Hay algo hilarante pero mordaz en la nueva novela de Carlos Zanón: que uno parece aceptarse solo cuando ve la muerte de cerca, la propia o la ajena, aunque haya ido presumiendo de reputación plena y pletórica por el escenario de la vida cantando canciones de rock y sosteniendo el cubata en la mano. En este viaje de furgoneta, carretera y manta que es Love Song (Salamandra) la enfermedad se ancla a las decisiones de unos músicos cincuentones que se aferran al recuerdo de lo que fueron y a la lealtad forzada de ser algo que ni siquiera son. Un abordaje crudo que se apoya en la música como arte curativo, como esas canciones de tipos muertos que trascienden al trauma porque siempre dejan un buen sabor de boca.

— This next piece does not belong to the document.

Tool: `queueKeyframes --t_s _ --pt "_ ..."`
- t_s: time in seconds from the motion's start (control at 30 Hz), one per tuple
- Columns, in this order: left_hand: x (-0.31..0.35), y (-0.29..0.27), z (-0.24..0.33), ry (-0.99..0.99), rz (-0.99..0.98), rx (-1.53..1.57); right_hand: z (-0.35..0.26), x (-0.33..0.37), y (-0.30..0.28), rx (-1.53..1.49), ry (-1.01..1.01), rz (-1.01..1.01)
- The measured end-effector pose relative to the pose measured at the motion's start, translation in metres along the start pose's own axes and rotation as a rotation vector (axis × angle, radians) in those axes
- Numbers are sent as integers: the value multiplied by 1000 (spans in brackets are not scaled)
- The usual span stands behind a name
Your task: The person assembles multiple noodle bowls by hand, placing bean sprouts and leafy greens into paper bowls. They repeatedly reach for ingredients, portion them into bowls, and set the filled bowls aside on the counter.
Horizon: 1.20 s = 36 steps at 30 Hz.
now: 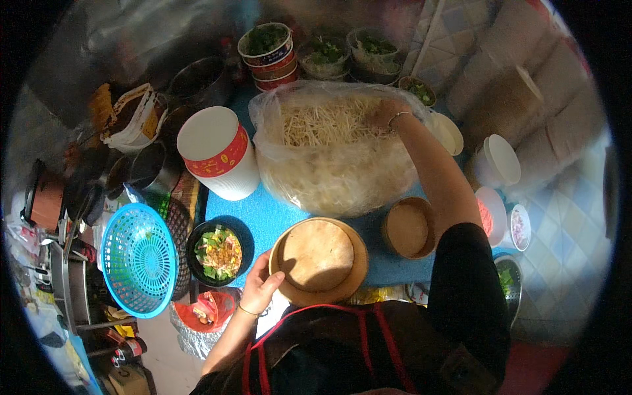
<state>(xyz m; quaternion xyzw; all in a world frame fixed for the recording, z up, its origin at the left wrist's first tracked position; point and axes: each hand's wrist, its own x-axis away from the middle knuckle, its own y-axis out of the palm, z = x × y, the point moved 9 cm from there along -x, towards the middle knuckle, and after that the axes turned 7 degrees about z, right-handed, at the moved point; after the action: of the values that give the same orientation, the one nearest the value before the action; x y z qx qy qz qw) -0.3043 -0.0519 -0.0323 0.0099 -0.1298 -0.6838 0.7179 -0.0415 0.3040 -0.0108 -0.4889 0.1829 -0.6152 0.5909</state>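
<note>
My left hand [258, 289] grips the rim of a tan paper bowl [359, 270] close to my body, thumb over the edge. Inside, only the bowl's bare bottom shows, part lit and part in shadow. My right arm stretches forward to a big clear plastic bag [336, 181] of bean sprouts [322, 125]. In shadow at the bag's right side, my right hand [385, 113] is among the sprouts, its fingers hidden. A black bowl [218, 251] of greens and chopped toppings stands left of the tan bowl. To its right is a smaller brown container [408, 227].
Stacked white paper tubs [220, 155] stand left of the bag on the blue tabletop [276, 222]. A blue plastic basket [139, 260] is at the left. Containers of greens [326, 49] line the back. At the right are white tubs [501, 160] and bowls of chopped food [520, 227].
</note>
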Motion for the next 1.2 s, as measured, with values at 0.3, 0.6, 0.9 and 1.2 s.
queueKeyframes --t_s 0.3,0.6,0.9,1.2 --pt "-15 -4 23 10 10 63 4 -24 25 -177 32 64" --pt "-58 2 112 100 141 277 -23 10 13 -233 -192 199" --pt "-208 74 62 -231 25 560 -29 9 19 -550 -229 369" --pt "-134 25 82 -231 122 -88 0 83 -48 -647 -117 484"
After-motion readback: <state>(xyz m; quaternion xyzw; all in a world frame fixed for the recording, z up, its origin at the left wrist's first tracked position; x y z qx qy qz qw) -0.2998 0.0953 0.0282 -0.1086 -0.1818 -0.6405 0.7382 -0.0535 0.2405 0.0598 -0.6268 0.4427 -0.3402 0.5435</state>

Es transgresor que el autor muestre la decadencia del ser humano y la ruptura de los roles como elementos necesarios para la salvación de todos los personajes. Jim y Cowboy se destruyen por querer admirarse mutuamente. Eileen y Jim fingen vivir en un romance eterno de ensueño, follando mucho como antídoto efímero al silencio permanente. Cowboy y Eileen se necesitan sin fronteras, pero poniendo límites al deseo. Incluso Polidori, el taxista byroniano venido a compañero de travesía, decide afrontar su mierda solo cuando comprende que uno ya jamás vuelve del otro barrio. Que el tiempo es finito y nosotros irrelevantes. Que quizás no se trate de quererse mucho, sino de quererse bien.

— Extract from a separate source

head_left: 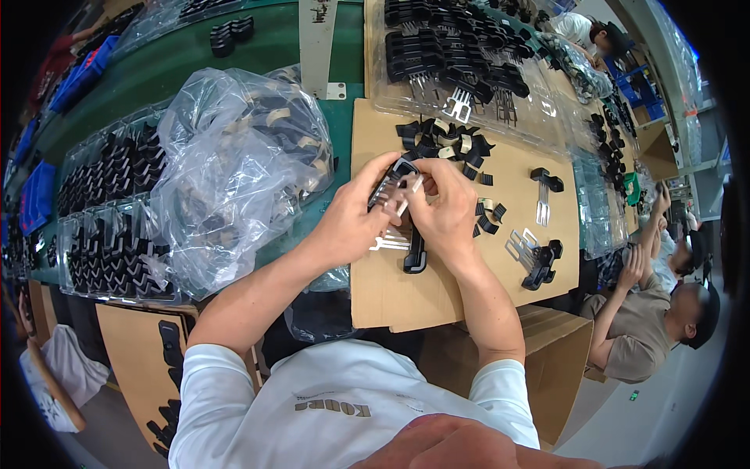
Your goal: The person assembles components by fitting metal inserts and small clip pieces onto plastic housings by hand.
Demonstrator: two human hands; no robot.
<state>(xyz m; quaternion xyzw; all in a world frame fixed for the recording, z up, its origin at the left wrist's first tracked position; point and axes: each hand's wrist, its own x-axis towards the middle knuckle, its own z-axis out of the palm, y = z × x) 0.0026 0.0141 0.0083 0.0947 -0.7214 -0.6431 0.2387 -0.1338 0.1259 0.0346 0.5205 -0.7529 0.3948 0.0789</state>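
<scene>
My left hand (351,215) is closed on a black plastic part (383,187), held tilted above a brown cardboard sheet (391,305). From the other side my right hand (447,209) is closed at the same part, its thumb and fingers meeting the left fingertips. A small pale piece (416,184) shows at the right fingertips, blurred. Below the hands lies another black part (415,258) beside flat metal prongs (388,241). Beyond them is a pile of small curved black and tan pieces (444,141). Two black parts with metal prongs (544,185) lie to the right.
Left on the green table are a clear plastic bag (234,164) of curved pieces and trays of black parts (113,250). A clear tray (469,62) of pronged black parts stands beyond the cardboard, by a metal post (317,55). Co-workers (644,320) sit at right.
</scene>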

El telón de fondo es esa gira veraniega por campings, con destino final Tarifa, y un recopilatorio nostálgico de versiones de 1985. No es casual el viaje en el tiempo. El imaginario del autor se instala en una década marcada por las drogas, la violencia gratuita y los excesos, en una época saturada de automatismos anacrónicos donde hablar las cosas era ser débil e inseguro y, una vez allí, se adentra en un suburbio emocional que habla de nuestros padres y hasta de él mismo, de todos los protagonistas, de una generación nada acostumbrada a la gestión y al desglose de las intimidades: cuando ir al psicólogo estaba mal visto y el conservadurismo era la moda. Centauro, el padre de Cowboy, es esa metáfora radical del peso de la masculinidad tóxica, del maltrato, de un tormento bloqueador que muchos hijos arrastran con sus padres y que jamás se han atrevido a tratar por puro ego de macho herido. Una superioridad moral y sexual que recibe Tatiana, madrastra y amante, mujer candelabro que ahoga sus sueños en los fluidos de ambos hasta que dice basta.

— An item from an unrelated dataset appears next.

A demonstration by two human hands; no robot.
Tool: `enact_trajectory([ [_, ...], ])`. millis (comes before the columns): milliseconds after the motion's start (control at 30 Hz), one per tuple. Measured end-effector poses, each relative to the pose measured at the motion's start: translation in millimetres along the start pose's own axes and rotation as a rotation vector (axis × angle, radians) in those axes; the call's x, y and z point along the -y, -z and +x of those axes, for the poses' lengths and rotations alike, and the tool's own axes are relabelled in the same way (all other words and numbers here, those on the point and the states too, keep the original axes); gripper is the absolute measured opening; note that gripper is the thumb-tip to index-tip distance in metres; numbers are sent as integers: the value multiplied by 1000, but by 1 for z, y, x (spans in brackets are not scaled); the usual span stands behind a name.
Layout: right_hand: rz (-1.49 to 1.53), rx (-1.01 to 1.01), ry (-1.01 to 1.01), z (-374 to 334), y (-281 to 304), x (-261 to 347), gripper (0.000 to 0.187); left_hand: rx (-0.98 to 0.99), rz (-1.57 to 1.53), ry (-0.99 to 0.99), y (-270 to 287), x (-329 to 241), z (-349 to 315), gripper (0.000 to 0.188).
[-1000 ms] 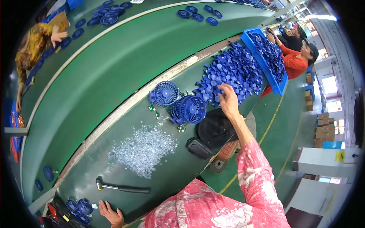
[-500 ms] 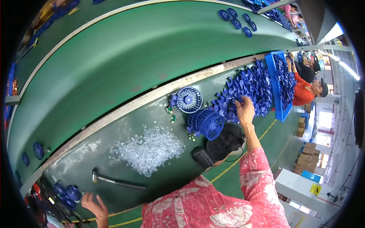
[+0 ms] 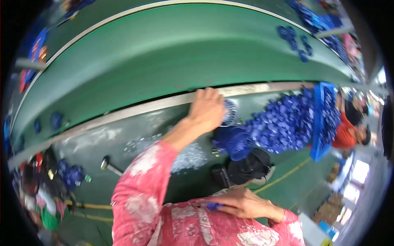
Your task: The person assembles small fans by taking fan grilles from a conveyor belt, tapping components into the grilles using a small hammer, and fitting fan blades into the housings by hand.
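Note:
My left hand (image 3: pixel 207 108) reaches across the bench and covers the left part of a round blue fan cage (image 3: pixel 230 113). Its fingertips are hidden and blurred, so I cannot tell whether they grip the cage. Close to my chest, my right hand (image 3: pixel 246 203) is closed on a small blue fan blade piece (image 3: pixel 214 206), which sticks out past the fingers. More blue fan cages (image 3: pixel 234 143) lie just in front of the round one. To their right spreads a big heap of blue fan blades (image 3: pixel 283 123). A loose pile of small clear pieces (image 3: pixel 191 158) is partly behind my left forearm.
A hammer (image 3: pixel 110 165) lies at left, beyond it a blue fan cluster (image 3: pixel 72 173). A black cap (image 3: pixel 248 166) sits at the bench's near edge. A blue tray (image 3: pixel 318 123) of blades stands at right, a co-worker in orange (image 3: pixel 344 135) behind. A green conveyor (image 3: pixel 172 61) runs along the far side.
My left hand has swung from the lower left up to the round cage. My right hand has come back from the blade heap to my chest with a blue fan blade piece. The view has shifted.

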State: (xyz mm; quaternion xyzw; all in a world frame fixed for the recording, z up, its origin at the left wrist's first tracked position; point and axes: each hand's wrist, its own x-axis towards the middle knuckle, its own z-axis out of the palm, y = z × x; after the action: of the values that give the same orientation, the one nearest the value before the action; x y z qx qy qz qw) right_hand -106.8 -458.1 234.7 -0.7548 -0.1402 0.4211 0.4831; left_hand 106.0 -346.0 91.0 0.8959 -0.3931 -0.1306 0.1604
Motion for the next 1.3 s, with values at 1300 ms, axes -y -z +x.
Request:
enact_trajectory([
  [1300,-307,-834,68,68,20,22,47,-139,-1749,478,9,-31,-170,41],
])
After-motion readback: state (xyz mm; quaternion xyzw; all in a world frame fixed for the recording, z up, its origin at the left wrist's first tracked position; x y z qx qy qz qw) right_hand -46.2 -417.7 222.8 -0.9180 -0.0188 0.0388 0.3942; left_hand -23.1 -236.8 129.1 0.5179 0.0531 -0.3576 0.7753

El imaginario del autor se instala en una época saturada de automatismos anacrónicos donde hablar las cosas era ser débil e inseguro
La debacle final la saben los lectores desde la primera página y no hay giros de guion de última hora. También lo saben los rockeros de la historia. Eileen, Jim y Cowboy presagian el apocalipsis desde el principio y lo interpretan majestuosamente con premeditación y alevosía, acompañados por un narrador que los aboca a una piscina vacía y les invita a saltar o quedarse. Carlos Zanón lo hace con unos personajes algo previsibles y una escritura abundante que va de menos a más, a veces desordenada y anárquica; una muestra narrativa de que hay impulsos que no se pueden controlar ante tanto arrebato.
Quien busque en Love Song una novela rebozada de acción, que vaya a otra cosa. Lo que hace Zanón es tratar de recrear la incertidumbre más radical a partir de la rutina, haciendo un travelling temporal por cada psicología, porque es a partir de esos conflictos personales que se puede medir la resistencia del ser humano. En cada uno de los protagonistas habita una lucha interna que no comparten con nadie, y eso les pone en jaque una y otra vez, hasta que ya es demasiado tarde. Seguramente, el relato cambiaría si hubiera más conversaciones profundas y menos actitudes soberbias. Si la salud mental no hiciera pocos años que está en el tintero del debate público. Pero en estas páginas más vale dolor conocido que dolor por entender. Y es que al final, a todos ellos los (nos) mueve un sentimiento que se resume rápido y se quita lento: se llama miedo.